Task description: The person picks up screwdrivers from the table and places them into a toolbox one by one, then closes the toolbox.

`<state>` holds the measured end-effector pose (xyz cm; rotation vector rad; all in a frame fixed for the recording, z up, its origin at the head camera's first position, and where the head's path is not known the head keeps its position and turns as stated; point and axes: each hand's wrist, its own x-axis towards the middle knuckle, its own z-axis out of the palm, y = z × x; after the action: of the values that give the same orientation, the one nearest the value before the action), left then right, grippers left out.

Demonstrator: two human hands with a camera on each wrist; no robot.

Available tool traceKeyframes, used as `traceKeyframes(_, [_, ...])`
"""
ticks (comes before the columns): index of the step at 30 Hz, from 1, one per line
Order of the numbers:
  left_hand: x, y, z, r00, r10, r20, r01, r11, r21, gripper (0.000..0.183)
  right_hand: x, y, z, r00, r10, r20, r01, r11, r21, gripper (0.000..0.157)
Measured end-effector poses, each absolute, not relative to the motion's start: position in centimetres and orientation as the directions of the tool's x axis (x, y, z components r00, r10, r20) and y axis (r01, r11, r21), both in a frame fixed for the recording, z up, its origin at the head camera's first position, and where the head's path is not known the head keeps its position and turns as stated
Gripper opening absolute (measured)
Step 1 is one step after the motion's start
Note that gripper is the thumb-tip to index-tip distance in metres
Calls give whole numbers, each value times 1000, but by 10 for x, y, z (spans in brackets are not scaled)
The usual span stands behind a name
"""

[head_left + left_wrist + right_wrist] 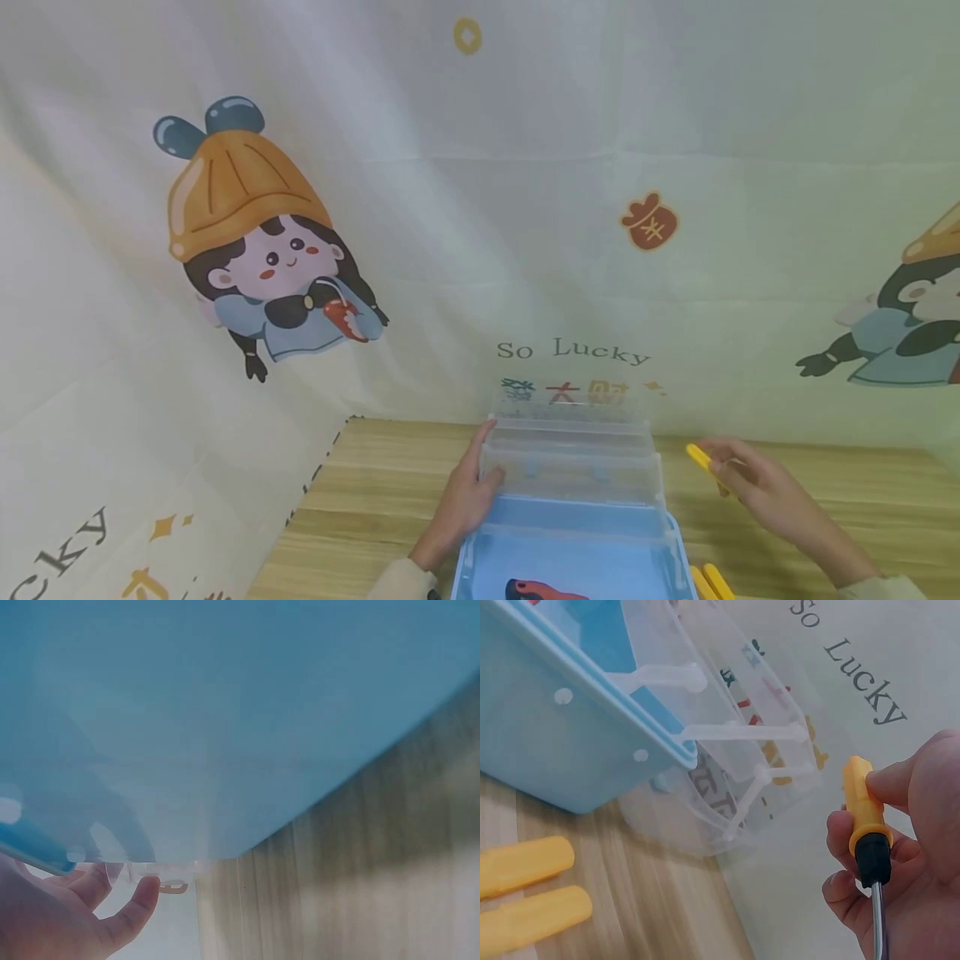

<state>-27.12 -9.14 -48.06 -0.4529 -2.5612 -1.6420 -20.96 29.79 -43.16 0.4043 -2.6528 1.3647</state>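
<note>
A light blue toolbox (577,546) stands on the table with its clear plastic lid and trays (570,479) folded up and back. My left hand (465,496) grips the left edge of this clear part, thumb in front and fingers behind; in the left wrist view the blue box wall hides much of the grip. Off the toolbox's right side, my right hand (765,492) holds a screwdriver (868,817) by its yellow handle, its metal shaft pointing down in the right wrist view. A red and black tool (543,590) lies inside the box, partly cut off by the frame.
Two yellow handles (529,862) lie side by side on the wooden table (375,492), close to the toolbox's right wall. A pale printed cloth (450,250) hangs behind the table and along its left side.
</note>
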Motion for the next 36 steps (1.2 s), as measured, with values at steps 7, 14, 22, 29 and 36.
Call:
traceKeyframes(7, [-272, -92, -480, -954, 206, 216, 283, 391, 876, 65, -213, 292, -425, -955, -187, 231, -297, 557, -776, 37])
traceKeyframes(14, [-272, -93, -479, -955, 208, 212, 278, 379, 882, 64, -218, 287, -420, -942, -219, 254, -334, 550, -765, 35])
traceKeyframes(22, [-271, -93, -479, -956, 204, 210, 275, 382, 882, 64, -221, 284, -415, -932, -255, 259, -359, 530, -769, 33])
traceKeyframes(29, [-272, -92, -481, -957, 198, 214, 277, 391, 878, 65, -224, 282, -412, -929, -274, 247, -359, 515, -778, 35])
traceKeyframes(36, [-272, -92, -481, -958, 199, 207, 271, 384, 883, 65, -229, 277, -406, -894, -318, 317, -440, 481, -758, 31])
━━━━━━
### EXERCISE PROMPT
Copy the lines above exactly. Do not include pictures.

### EXPECTED ANSWER
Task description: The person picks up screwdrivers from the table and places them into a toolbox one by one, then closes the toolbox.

`<state>` holds the measured end-effector pose (xyz cm; rotation vector rad; all in a frame fixed for the recording, z up, its origin at the head camera's first position, and where the head's path is not known the head keeps its position and turns as stated; point and axes: each hand's wrist, its own x-axis towards the middle knuckle, its own z-axis out of the palm, y = z × x; after the action: of the values that give the same orientation, the one nearest the value before the action), left then right, grippers left out.

Demonstrator: two human hands with a camera on each wrist; no robot.

Available tool traceKeyframes, used as `traceKeyframes(_, [_, ...])`
"""
ticks (comes before the columns): index of the step at 30 Hz, from 1, one per line
Order of the numbers:
  left_hand: x, y, z, r00, r10, r20, r01, r11, r21, gripper (0.000..0.183)
  right_hand: x, y, z, r00, r10, r20, r01, r11, r21, gripper (0.000..0.157)
Measured end-effector poses, each absolute, not relative to the motion's start: position in centimetres and orientation as the directions of the tool's x axis (x, y, z components r00, r10, r20) and y axis (r01, r11, r21), both in a frame fixed for the recording, z up, its origin at the head camera's first position, and where the head's path is not known the head keeps its position and turns as stated
Gripper opening absolute (measured)
Step 1 is one step after the motion's start
Note that gripper is the thumb-tip to index-tip distance in metres
Calls give whole numbers, each value times 1000, but by 10 for x, y, z (spans in brackets are not scaled)
The usual span stands behind a name
"""

[head_left + left_wrist + right_wrist] 

<state>-27.12 -9.14 -48.06 -0.4529 -2.5612 -1.6420 -20.96 29.79 -43.16 0.4043 -2.6528 1.3647</state>
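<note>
A light blue toolbox (577,546) stands on the table with its clear plastic lid and trays (570,479) folded up and back. My left hand (465,496) grips the left edge of this clear part, thumb in front and fingers behind; in the left wrist view the blue box wall hides much of the grip. Off the toolbox's right side, my right hand (765,492) holds a screwdriver (868,817) by its yellow handle, its metal shaft pointing down in the right wrist view. A red and black tool (543,590) lies inside the box, partly cut off by the frame.
Two yellow handles (529,862) lie side by side on the wooden table (375,492), close to the toolbox's right wall. A pale printed cloth (450,250) hangs behind the table and along its left side.
</note>
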Motion for the next 36 steps (1.2 s), as measured, with values at steps 7, 14, 22, 29 and 36.
Call:
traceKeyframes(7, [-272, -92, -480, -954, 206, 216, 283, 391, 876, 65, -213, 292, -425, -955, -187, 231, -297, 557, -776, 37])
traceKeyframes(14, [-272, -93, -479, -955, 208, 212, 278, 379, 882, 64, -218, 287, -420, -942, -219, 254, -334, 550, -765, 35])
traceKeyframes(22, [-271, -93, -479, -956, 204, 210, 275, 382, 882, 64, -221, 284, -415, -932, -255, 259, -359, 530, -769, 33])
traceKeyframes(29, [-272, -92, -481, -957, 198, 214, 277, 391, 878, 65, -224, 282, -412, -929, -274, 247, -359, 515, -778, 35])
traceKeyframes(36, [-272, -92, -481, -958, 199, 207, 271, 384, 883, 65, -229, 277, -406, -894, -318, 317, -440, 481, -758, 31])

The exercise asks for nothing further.